■ TASK DETAILS: Your task is to repeat all of the data exactly while excluding the pictures.

▼▼▼

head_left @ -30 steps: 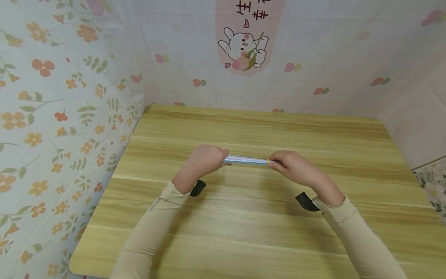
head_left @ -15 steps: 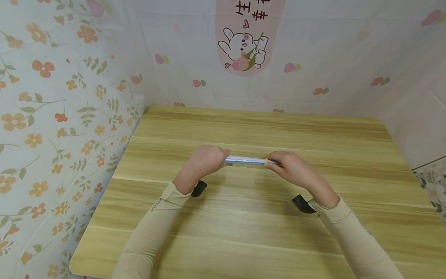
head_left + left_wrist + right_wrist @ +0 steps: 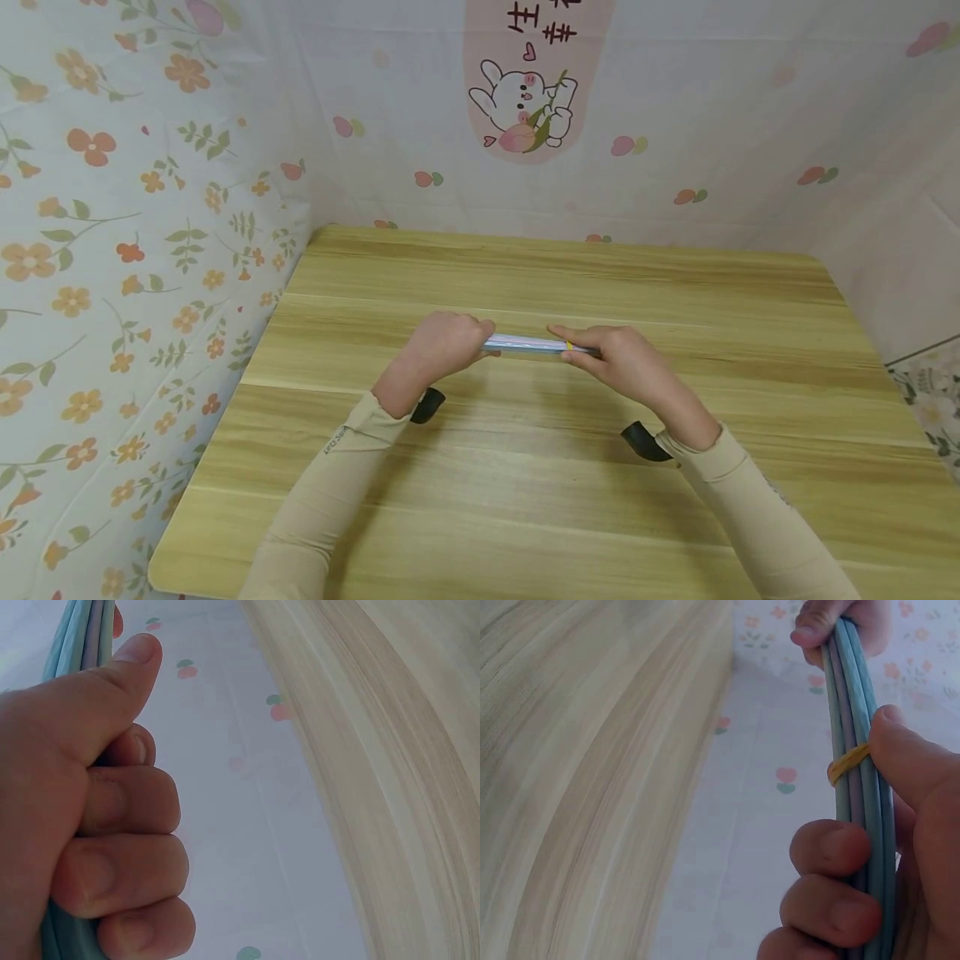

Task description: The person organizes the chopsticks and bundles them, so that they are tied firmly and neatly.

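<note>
A bundle of slim pastel sticks (image 3: pixel 525 343), blue, pale green and lilac, is held level above the table between both hands. My left hand (image 3: pixel 446 346) grips its left end, the fingers curled round it in the left wrist view. A yellow rubber band (image 3: pixel 849 763) circles the bundle towards its right end. My right hand (image 3: pixel 622 358) holds that end, its thumb (image 3: pixel 900 746) pressing beside the band and several fingers curled round the sticks below it. The right index finger extends leftward in the head view. The stick ends inside both fists are hidden.
Beneath the hands lies a wood-grain table (image 3: pixel 480 517) with rounded corners. Floral cloth (image 3: pixel 97 250) hangs on the left, and a cloth with a rabbit print (image 3: pixel 525 100) hangs behind. Dark wrist mounts (image 3: pixel 647 442) stick out from the sleeves.
My right hand has shifted left along the bundle, and the yellow rubber band has slid left with it. The right index finger now reaches out straighter. My left hand has stayed put.
</note>
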Action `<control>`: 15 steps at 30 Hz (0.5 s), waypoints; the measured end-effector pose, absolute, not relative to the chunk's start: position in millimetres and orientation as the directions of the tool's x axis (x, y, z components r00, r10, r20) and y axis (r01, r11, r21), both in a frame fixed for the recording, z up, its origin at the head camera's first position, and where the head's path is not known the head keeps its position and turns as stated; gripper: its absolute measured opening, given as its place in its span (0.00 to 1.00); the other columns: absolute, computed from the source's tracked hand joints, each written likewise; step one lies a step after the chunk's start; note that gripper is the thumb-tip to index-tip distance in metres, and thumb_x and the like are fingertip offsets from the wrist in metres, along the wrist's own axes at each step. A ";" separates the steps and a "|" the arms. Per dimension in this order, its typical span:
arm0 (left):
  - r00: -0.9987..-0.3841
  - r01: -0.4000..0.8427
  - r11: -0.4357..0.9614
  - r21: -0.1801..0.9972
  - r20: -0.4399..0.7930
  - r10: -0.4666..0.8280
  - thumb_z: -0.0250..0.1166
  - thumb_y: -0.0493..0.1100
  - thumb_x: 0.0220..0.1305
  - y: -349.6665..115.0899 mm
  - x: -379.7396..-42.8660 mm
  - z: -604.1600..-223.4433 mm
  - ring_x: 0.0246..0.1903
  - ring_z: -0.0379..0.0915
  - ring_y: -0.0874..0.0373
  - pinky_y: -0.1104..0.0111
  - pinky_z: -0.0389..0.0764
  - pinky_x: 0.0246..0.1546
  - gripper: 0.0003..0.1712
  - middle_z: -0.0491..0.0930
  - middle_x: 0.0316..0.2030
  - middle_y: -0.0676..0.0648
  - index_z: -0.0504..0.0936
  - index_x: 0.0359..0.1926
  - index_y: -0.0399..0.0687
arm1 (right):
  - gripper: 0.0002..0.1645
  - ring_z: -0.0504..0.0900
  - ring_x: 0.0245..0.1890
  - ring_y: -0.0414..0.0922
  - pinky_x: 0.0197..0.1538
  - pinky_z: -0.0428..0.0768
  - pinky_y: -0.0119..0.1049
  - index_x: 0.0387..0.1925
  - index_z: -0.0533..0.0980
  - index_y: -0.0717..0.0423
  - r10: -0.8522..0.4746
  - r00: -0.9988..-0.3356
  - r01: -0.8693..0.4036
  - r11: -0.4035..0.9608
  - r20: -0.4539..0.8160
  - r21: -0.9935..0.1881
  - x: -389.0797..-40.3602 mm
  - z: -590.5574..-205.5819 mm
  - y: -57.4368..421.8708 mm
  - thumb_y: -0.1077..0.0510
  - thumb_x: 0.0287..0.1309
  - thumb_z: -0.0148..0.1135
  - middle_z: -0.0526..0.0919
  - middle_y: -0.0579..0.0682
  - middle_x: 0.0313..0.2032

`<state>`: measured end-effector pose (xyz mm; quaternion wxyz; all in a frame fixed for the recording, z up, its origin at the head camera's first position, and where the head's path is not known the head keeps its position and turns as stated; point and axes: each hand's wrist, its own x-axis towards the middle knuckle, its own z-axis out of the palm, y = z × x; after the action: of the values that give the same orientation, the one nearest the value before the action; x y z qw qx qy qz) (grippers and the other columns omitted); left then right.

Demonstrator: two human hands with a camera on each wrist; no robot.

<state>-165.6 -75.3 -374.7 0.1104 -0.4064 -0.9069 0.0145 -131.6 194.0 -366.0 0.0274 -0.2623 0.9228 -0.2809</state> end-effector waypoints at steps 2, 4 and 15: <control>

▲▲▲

■ REPLY TO THE TASK:
head_left @ -30 steps: 
head_left @ -15 steps: 
head_left + left_wrist + right_wrist @ +0 steps: 

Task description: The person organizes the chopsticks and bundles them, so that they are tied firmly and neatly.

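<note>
A bundle of slim pastel sticks (image 3: pixel 525 343), blue, pale green and lilac, is held level above the table between both hands. My left hand (image 3: pixel 446 346) grips its left end, the fingers curled round it in the left wrist view. A yellow rubber band (image 3: pixel 849 763) circles the bundle towards its right end. My right hand (image 3: pixel 622 358) holds that end, its thumb (image 3: pixel 900 746) pressing beside the band and several fingers curled round the sticks below it. The right index finger extends leftward in the head view. The stick ends inside both fists are hidden.
Beneath the hands lies a wood-grain table (image 3: pixel 480 517) with rounded corners. Floral cloth (image 3: pixel 97 250) hangs on the left, and a cloth with a rabbit print (image 3: pixel 525 100) hangs behind. Dark wrist mounts (image 3: pixel 647 442) stick out from the sleeves.
My right hand has shifted left along the bundle, and the yellow rubber band has slid left with it. The right index finger now reaches out straighter. My left hand has stayed put.
</note>
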Action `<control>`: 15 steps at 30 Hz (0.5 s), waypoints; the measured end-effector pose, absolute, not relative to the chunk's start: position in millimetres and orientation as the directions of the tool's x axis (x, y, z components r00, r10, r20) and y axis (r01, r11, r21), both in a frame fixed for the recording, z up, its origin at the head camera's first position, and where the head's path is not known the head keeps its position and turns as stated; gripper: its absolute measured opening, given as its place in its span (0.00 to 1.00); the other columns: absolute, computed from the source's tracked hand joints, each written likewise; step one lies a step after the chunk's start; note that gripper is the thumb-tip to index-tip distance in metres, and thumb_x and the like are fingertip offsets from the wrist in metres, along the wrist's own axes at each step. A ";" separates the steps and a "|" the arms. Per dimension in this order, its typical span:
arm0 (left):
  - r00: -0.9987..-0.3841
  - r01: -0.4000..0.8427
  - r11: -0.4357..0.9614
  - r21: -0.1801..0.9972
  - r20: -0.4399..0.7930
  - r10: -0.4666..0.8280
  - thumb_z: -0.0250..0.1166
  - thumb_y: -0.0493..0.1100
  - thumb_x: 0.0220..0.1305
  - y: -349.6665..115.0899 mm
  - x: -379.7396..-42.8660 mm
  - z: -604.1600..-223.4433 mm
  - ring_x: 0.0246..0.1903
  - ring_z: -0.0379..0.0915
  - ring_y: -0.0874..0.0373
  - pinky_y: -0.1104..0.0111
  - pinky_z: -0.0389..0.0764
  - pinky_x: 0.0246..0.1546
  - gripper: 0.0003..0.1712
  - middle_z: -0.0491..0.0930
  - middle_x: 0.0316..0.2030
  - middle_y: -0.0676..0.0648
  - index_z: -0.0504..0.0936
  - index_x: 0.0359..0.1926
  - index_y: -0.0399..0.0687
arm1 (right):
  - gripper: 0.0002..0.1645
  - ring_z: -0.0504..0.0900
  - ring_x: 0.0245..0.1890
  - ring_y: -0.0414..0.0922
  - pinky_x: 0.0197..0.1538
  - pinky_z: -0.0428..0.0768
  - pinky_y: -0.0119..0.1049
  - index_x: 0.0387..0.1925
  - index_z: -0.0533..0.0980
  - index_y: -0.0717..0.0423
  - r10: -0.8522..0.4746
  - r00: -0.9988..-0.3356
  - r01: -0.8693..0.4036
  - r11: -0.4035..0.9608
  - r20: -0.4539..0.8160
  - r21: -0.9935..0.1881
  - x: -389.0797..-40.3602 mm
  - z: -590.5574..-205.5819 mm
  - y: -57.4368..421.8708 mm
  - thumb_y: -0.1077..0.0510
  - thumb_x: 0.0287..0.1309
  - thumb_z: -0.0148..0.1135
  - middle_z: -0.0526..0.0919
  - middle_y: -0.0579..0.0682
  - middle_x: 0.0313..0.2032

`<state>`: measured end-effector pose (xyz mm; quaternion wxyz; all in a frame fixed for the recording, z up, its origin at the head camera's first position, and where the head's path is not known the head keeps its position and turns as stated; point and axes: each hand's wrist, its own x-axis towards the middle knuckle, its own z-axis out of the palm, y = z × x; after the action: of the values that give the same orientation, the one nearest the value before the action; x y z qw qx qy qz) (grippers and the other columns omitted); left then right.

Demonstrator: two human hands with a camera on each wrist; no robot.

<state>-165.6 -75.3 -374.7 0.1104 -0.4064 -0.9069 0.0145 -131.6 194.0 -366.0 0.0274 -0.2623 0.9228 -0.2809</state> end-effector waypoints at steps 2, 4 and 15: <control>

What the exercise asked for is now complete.